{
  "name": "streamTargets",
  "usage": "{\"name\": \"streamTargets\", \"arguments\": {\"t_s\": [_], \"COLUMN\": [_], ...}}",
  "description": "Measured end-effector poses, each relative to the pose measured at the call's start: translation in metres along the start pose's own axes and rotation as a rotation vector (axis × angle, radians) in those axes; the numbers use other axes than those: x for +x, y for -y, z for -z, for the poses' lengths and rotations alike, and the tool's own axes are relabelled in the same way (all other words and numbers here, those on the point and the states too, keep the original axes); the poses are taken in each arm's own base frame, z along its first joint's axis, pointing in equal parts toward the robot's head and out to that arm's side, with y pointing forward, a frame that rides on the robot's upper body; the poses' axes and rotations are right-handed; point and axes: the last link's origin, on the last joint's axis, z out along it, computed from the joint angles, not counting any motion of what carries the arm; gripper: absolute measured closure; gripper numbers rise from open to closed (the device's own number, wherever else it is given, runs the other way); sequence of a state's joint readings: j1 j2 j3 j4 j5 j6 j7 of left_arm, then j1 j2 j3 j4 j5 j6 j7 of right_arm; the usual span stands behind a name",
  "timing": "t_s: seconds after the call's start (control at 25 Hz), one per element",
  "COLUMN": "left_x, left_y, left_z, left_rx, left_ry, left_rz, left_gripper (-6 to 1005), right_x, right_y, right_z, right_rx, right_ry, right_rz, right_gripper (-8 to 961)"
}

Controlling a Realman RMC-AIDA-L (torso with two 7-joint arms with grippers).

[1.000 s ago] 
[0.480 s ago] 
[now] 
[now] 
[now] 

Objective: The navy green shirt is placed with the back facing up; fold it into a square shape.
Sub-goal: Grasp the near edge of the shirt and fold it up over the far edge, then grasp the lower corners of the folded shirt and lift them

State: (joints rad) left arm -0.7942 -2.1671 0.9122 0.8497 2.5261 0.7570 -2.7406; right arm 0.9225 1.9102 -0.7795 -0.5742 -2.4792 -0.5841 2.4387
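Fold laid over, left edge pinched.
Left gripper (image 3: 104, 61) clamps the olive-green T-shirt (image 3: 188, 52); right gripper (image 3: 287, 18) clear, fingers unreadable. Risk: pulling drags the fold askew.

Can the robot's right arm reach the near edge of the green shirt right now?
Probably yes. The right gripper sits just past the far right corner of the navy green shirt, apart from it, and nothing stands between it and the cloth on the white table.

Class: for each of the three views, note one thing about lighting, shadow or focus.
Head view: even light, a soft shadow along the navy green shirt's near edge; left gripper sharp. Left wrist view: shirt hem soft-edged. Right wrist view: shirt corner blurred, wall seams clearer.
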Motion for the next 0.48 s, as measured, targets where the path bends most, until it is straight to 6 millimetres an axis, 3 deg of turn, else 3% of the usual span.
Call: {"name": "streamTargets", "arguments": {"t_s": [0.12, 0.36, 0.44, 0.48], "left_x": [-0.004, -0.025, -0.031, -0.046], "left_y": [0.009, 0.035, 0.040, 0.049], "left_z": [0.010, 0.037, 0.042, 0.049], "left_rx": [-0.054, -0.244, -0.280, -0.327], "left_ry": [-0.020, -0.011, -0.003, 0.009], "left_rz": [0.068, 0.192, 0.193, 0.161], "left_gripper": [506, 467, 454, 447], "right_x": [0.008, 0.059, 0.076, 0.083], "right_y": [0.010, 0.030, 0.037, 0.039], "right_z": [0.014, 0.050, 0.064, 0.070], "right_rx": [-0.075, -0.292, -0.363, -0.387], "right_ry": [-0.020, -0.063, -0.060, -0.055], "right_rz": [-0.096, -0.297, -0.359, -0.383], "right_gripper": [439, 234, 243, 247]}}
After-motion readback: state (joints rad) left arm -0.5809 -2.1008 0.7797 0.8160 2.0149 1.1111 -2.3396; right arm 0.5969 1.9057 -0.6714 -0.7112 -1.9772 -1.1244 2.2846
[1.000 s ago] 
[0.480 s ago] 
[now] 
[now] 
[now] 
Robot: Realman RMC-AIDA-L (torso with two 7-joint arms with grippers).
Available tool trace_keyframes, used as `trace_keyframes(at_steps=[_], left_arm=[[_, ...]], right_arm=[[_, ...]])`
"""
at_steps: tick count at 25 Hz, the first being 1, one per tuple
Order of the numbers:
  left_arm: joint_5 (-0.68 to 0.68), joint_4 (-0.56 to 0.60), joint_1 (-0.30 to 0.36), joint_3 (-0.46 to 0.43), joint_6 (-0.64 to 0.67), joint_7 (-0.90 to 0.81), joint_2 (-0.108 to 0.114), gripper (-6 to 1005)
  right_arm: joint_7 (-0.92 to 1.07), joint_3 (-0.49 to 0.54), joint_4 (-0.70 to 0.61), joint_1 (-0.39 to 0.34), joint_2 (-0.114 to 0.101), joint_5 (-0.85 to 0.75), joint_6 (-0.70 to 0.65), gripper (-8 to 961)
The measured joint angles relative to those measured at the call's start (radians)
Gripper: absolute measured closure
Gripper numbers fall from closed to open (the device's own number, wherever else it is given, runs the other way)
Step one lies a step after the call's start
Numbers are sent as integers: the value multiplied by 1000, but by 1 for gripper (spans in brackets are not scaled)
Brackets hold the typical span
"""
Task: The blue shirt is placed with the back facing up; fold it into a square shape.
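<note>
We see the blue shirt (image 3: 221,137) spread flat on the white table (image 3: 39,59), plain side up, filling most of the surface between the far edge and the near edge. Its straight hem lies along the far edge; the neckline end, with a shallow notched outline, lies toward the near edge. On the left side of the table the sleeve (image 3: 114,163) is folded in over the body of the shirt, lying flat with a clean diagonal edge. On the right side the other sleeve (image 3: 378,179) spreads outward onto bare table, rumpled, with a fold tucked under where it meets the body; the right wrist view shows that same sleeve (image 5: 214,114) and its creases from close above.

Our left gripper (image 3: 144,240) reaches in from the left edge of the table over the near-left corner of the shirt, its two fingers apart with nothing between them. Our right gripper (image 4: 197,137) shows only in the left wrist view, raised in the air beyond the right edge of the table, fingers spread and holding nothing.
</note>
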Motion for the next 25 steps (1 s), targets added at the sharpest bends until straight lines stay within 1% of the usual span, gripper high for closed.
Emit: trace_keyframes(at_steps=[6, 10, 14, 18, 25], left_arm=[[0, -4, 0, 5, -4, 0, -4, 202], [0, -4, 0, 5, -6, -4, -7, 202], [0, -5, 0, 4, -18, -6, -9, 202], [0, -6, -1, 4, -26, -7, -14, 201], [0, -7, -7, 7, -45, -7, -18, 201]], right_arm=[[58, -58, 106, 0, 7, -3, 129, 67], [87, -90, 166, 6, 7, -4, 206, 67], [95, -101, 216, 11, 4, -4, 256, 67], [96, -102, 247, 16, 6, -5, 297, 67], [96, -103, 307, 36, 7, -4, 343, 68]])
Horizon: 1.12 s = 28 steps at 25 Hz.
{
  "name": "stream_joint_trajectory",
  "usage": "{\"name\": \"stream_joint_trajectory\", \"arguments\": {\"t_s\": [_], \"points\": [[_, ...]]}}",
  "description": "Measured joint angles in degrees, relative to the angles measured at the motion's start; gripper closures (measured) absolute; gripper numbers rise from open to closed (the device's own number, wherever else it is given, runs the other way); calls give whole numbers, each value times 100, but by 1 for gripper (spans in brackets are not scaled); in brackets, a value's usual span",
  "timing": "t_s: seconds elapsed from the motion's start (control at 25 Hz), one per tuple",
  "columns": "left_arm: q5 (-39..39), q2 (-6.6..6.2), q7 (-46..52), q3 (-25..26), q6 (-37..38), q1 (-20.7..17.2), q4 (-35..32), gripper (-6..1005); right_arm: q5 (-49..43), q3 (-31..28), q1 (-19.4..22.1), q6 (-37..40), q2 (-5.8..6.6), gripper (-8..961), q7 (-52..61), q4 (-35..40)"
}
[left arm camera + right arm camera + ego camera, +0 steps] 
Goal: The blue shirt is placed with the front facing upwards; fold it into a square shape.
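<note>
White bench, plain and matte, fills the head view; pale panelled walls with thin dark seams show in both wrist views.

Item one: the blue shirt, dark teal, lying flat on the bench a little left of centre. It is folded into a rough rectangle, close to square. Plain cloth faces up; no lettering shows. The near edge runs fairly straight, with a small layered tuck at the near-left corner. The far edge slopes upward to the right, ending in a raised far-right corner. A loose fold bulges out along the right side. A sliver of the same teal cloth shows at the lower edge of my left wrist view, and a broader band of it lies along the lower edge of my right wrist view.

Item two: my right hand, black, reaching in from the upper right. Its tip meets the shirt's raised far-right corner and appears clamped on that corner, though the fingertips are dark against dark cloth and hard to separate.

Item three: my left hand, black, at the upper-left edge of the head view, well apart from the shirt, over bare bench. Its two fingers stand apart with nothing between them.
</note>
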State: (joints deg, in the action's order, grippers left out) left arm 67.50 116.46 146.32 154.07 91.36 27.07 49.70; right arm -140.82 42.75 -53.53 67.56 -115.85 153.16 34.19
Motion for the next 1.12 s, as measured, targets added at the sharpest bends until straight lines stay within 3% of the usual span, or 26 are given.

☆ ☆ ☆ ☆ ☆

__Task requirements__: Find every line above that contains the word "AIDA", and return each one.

__Answer below__:
Controlling a Realman RMC-AIDA-L (torso with two 7-joint arms with grippers).
Robot: Realman RMC-AIDA-L (torso with two 7-joint arms with grippers).

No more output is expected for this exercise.